**** Dataset ****
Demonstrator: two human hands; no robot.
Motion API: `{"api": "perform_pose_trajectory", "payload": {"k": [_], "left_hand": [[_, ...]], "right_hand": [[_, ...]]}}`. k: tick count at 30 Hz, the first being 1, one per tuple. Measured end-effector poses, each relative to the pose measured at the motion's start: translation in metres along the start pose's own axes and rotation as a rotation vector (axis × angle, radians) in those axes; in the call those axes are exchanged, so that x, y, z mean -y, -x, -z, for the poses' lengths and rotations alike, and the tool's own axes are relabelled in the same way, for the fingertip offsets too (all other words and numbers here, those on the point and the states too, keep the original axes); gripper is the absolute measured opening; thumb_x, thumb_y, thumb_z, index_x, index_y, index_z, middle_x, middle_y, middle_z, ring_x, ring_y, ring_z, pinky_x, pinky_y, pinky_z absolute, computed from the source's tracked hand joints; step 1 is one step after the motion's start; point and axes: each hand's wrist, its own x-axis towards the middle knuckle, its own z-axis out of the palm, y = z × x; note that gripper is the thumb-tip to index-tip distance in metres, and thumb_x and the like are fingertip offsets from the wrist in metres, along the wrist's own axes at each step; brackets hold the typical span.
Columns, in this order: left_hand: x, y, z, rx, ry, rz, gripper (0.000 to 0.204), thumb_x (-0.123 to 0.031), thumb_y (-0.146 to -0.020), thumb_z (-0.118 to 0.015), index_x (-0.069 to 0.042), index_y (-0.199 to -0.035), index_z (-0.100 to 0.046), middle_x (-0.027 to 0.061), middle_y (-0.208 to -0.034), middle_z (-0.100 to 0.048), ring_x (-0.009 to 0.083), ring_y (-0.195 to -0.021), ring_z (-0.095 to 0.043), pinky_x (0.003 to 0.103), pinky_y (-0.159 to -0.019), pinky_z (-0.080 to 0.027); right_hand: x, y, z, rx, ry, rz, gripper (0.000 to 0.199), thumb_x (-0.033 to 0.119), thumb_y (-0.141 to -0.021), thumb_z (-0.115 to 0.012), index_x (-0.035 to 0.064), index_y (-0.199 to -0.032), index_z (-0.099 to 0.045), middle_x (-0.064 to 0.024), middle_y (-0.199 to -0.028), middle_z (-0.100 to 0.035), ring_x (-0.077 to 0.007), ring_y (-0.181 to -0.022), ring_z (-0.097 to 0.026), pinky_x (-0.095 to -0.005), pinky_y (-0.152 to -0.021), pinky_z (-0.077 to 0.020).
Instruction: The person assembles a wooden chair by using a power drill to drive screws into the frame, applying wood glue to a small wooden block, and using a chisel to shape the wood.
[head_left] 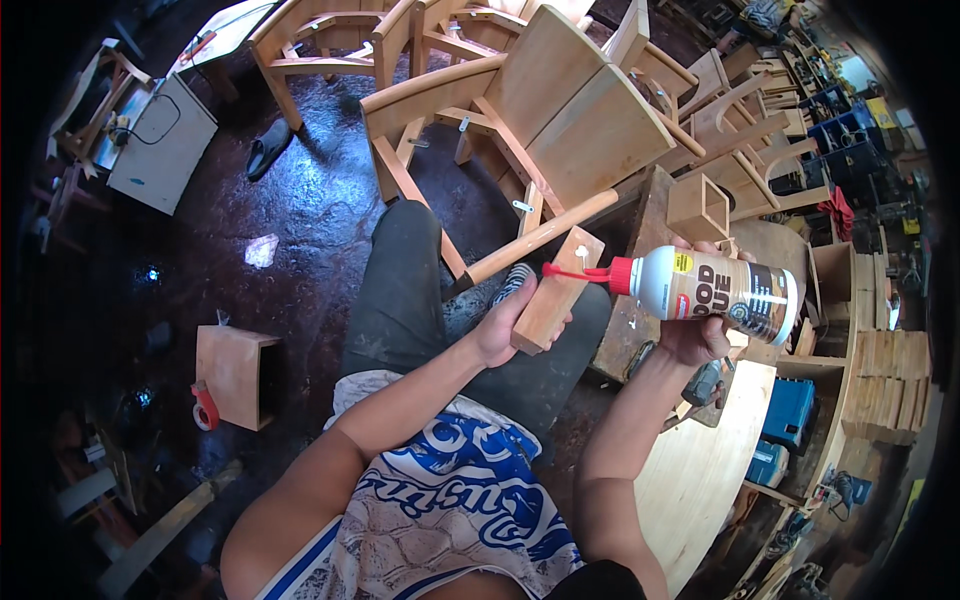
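My left hand [498, 328] is closed around a short wooden block [548, 312], tilted over my lap. A white dab of glue [582, 252] sits on the block's upper end. In my right hand [695, 342] is a white glue bottle [655, 284], lying nearly sideways. Its red nozzle [610, 276] points left, and a thin red piece reaches across the block's face; whether it touches the wood I cannot tell. Just beyond the block, a wooden chair frame [545, 235] leans on its side, with metal brackets [522, 207] on its rails.
At my right stands a workbench [625, 335] with a power drill [708, 380] and a pale wooden panel [700, 470]. Shelving there holds blue cases [790, 410]. More chairs [330, 60] stand behind. On the left floor are a wooden box [230, 370], red tape [205, 405] and a sandal [268, 150].
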Motion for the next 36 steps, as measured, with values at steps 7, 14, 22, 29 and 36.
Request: {"api": "perform_pose_trajectory", "payload": {"k": [7, 14, 22, 29, 36], "left_hand": [[-0.013, -0.008, -0.012, -0.12, -0.046, -0.03, 0.07, -0.065, -0.105, -0.028, -0.006, -0.133, -0.054, 0.0091, -0.109, -0.066, 0.0162, -0.088, -0.066, 0.033, -0.075, -0.057], [-0.03, -0.007, -0.052, -0.245, 0.029, -0.084, 0.059, -0.055, -0.108, -0.035, -0.011, -0.145, -0.049, 0.0058, -0.129, -0.064, 0.0147, -0.113, -0.065, 0.036, -0.094, -0.055], [-0.027, -0.014, -0.051, -0.229, 0.078, -0.07, 0.057, -0.053, -0.108, -0.036, -0.012, -0.145, -0.048, 0.0048, -0.129, -0.063, 0.0139, -0.115, -0.065, 0.035, -0.095, -0.055], [-0.023, -0.016, -0.052, -0.249, 0.066, -0.005, 0.061, -0.057, -0.107, -0.037, -0.012, -0.148, -0.047, 0.0058, -0.132, -0.063, 0.0153, -0.116, -0.065, 0.033, -0.094, -0.055], [-0.016, -0.019, -0.043, -0.187, 0.098, 0.036, 0.065, -0.06, -0.106, -0.037, -0.005, -0.138, -0.052, 0.0094, -0.119, -0.065, 0.0166, -0.107, -0.066, 0.033, -0.088, -0.057]], "right_hand": [[-0.009, 0.014, 0.0, -0.025, -0.21, -0.055, 0.089, 0.031, -0.083, -0.082, 0.0151, -0.153, -0.03, -0.0269, -0.144, -0.051, -0.0506, -0.132, -0.05, -0.066, -0.109, -0.0411], [-0.017, 0.031, -0.005, -0.099, -0.279, -0.068, 0.094, 0.021, -0.077, -0.085, 0.0099, -0.15, -0.026, -0.0316, -0.13, -0.058, -0.054, -0.12, -0.058, -0.0612, -0.1, -0.0514], [-0.013, 0.033, 0.007, -0.065, -0.235, 0.002, 0.092, 0.02, -0.077, -0.087, 0.012, -0.149, -0.03, -0.0284, -0.129, -0.06, -0.0541, -0.119, -0.059, -0.0612, -0.102, -0.0497], [-0.012, 0.042, 0.027, 0.021, -0.191, -0.067, 0.078, 0.027, -0.083, -0.083, 0.0214, -0.146, -0.038, -0.0183, -0.134, -0.059, -0.0436, -0.129, -0.056, -0.0752, -0.101, -0.0401], [-0.007, 0.043, 0.025, 0.08, -0.3, -0.051, 0.065, 0.043, -0.09, -0.074, 0.0231, -0.143, -0.042, -0.019, -0.13, -0.058, -0.0452, -0.128, -0.053, -0.0731, -0.102, -0.0401]]}}
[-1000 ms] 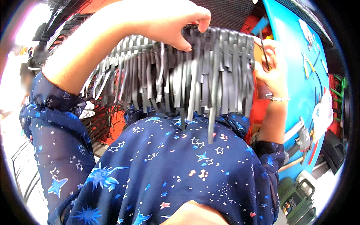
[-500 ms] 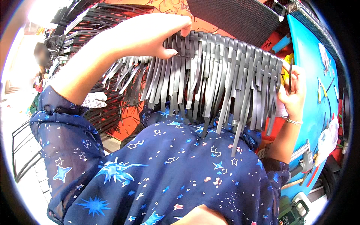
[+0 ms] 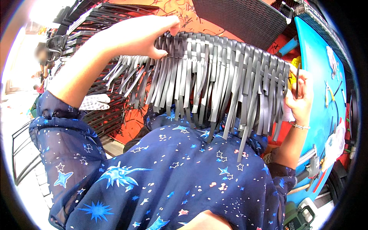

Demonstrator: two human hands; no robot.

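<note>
A woven panel of flat black strips (image 3: 214,50) stretches across in front of my chest. Its upper band is tightly interlaced, and long loose strip ends dangle below it. My left hand (image 3: 157,36) curls over the top of this band left of its middle, fingers behind and thumb in front. At the panel's right end, my right hand (image 3: 300,92) is closed with its fingers bent, and a thin dark strip (image 3: 297,80) stands up between them. The panel's corner meets this hand's fingertips.
A blue board or tabletop (image 3: 318,96) on the right carries yellow-handled pliers (image 3: 327,94), a grey clamp-like tool (image 3: 313,166) and plastic wrap (image 3: 334,147). A dark woven piece (image 3: 241,17) lies on the red surface (image 3: 172,7) ahead. Black slatted frames (image 3: 88,23) are stacked at left.
My left hand has slid a little to the left along the woven band, uncovering more weave. My right hand stays nearly in place at the panel's right end.
</note>
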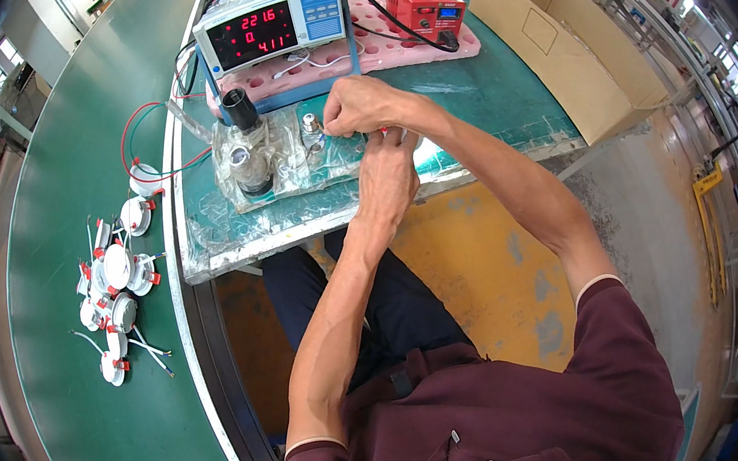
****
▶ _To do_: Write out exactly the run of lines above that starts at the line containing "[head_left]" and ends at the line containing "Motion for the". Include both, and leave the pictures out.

▶ _Solution to this problem_:
[head_left] 
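My left hand [498, 328] is closed around a short wooden block [548, 312], tilted over my lap. A white dab of glue [582, 252] sits on the block's upper end. In my right hand [695, 342] is a white glue bottle [655, 284], lying nearly sideways. Its red nozzle [610, 276] points left, and a thin red piece reaches across the block's face; whether it touches the wood I cannot tell. Just beyond the block, a wooden chair frame [545, 235] leans on its side, with metal brackets [522, 207] on its rails.
At my right stands a workbench [625, 335] with a power drill [708, 380] and a pale wooden panel [700, 470]. Shelving there holds blue cases [790, 410]. More chairs [330, 60] stand behind. On the left floor are a wooden box [230, 370], red tape [205, 405] and a sandal [268, 150].
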Motion for the next 36 steps, as measured, with values at steps 7, 14, 22, 29 and 36.

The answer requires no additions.